Within the framework of this logic, the "Abraham agreements" appeared: the mechanism of normalizing the relations of the Jewish state with its Arab neighbors and integrating it into the new economic fabric of the region was launched. And the way to the future seemed to be open: together with the Sunni Arabs (and, in the long term, with the Turks) in opposition to Iran - what could be more natural?
However, in fact, everything turned out to be much more complicated.
To begin with, Israel no longer has a guaranteed opportunity to rely on U.S. support at any time. Washington's "nuclear deal" with Tehran (whatever the status of the deal may be) and the "Abraham agreements" have essentially placed the Jewish state in a situation of strategic loneliness. Moreover, they have put Israel "on an equal footing" with its regional neighbors. This has never happened before in the modern history of the country, and this is the grave danger that Israelis fear most of all.
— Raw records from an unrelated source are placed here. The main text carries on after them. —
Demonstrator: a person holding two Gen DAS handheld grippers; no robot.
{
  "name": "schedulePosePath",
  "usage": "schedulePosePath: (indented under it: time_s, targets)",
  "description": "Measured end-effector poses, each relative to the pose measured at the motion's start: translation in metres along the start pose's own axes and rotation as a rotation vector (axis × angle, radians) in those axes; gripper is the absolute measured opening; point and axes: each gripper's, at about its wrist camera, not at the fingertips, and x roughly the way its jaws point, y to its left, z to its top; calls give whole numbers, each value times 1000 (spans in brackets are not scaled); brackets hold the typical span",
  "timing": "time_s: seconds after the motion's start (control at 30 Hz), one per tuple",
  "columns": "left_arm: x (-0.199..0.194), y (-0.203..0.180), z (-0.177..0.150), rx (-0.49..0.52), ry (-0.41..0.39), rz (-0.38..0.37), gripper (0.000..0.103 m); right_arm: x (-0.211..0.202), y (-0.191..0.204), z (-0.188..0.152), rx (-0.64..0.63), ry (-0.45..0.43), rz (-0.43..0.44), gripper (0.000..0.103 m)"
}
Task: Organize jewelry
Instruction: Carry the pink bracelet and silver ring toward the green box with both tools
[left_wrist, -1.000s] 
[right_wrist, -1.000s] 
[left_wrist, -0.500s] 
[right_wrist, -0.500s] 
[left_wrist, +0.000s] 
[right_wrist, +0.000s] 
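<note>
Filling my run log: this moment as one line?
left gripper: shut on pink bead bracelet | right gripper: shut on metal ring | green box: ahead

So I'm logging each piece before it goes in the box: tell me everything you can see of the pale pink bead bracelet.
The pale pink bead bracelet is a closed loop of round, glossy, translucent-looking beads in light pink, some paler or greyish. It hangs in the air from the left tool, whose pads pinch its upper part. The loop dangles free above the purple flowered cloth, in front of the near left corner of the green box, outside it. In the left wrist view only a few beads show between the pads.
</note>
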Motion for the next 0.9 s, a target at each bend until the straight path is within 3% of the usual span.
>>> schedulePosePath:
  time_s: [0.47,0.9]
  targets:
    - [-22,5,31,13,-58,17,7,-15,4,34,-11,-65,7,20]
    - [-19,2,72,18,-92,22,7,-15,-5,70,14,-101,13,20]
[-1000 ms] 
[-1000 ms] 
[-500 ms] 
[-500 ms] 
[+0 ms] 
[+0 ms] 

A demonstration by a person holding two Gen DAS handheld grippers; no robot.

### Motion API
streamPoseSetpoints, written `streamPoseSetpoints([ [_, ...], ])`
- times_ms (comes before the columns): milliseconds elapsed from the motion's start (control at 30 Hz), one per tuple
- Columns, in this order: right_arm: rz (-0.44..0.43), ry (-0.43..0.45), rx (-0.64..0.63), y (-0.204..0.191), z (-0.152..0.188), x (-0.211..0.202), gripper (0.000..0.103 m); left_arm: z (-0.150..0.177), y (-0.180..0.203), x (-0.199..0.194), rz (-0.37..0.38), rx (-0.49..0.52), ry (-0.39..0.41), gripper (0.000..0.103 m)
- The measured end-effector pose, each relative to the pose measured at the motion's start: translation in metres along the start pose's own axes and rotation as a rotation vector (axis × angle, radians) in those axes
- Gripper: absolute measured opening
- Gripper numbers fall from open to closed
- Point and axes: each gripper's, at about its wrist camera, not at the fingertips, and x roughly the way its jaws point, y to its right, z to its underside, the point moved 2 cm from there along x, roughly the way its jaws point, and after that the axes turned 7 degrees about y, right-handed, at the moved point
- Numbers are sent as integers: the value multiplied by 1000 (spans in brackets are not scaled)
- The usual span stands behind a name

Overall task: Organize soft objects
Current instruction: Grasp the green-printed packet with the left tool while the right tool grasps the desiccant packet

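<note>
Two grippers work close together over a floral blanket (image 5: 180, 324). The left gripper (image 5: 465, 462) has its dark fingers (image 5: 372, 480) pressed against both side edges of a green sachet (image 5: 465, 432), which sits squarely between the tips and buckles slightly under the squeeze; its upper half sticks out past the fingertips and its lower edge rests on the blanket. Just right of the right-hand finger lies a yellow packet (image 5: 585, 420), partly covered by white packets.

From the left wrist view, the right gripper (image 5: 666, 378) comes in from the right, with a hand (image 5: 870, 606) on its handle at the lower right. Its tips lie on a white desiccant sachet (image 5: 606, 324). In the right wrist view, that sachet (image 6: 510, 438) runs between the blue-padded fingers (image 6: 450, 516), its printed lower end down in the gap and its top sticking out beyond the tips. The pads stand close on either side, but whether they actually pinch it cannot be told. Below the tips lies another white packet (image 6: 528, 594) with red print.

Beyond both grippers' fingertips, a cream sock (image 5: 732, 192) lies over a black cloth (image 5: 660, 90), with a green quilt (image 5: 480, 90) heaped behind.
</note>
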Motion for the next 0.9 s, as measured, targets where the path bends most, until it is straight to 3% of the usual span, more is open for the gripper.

Under these conditions, having lost its former exceptional strategic value in the eyes of the West in general and the United States in particular, having found itself "one of many" Middle Eastern states, Israel was faced with the need to clearly define its true status. Or, in other words, to become "a thing to itself," not to its former allies and patrons. And it did so: in 2018, under Prime Minister Netanyahu, the law on the Jewish character of the state of Israel was passed.
The same strategic loneliness has forced to take a new look at the age-old Israeli problem of Palestine, namely the formula "two states for two peoples." Under the new conditions, this solution threatens the Jewish state with the loss of minimum security guarantees, in effect giving that security at the mercy of its neighbors, which is unacceptable.
This leads to the accelerated building of Jewish settlements and to the (Netanyahu government's) development of plans for the annexation of the West Bank (in 2020).
It is clear that their implementation would put an end to the two-state formula and would be a direct challenge by Israel to the entire regional environment. The Middle East, and the world as a whole, would have to make a choice: either recognize Israel as a national Jewish state within the borders that include the rest of the Palestinian territories or face a war that could escalate into a nuclear one. The calculation is quite obvious: the fear of such a war would make the neighbors accept a new Israel that would be ready for the widest possible cooperation on this basis.
The game is certainly risky, but there is hardly a rational alternative.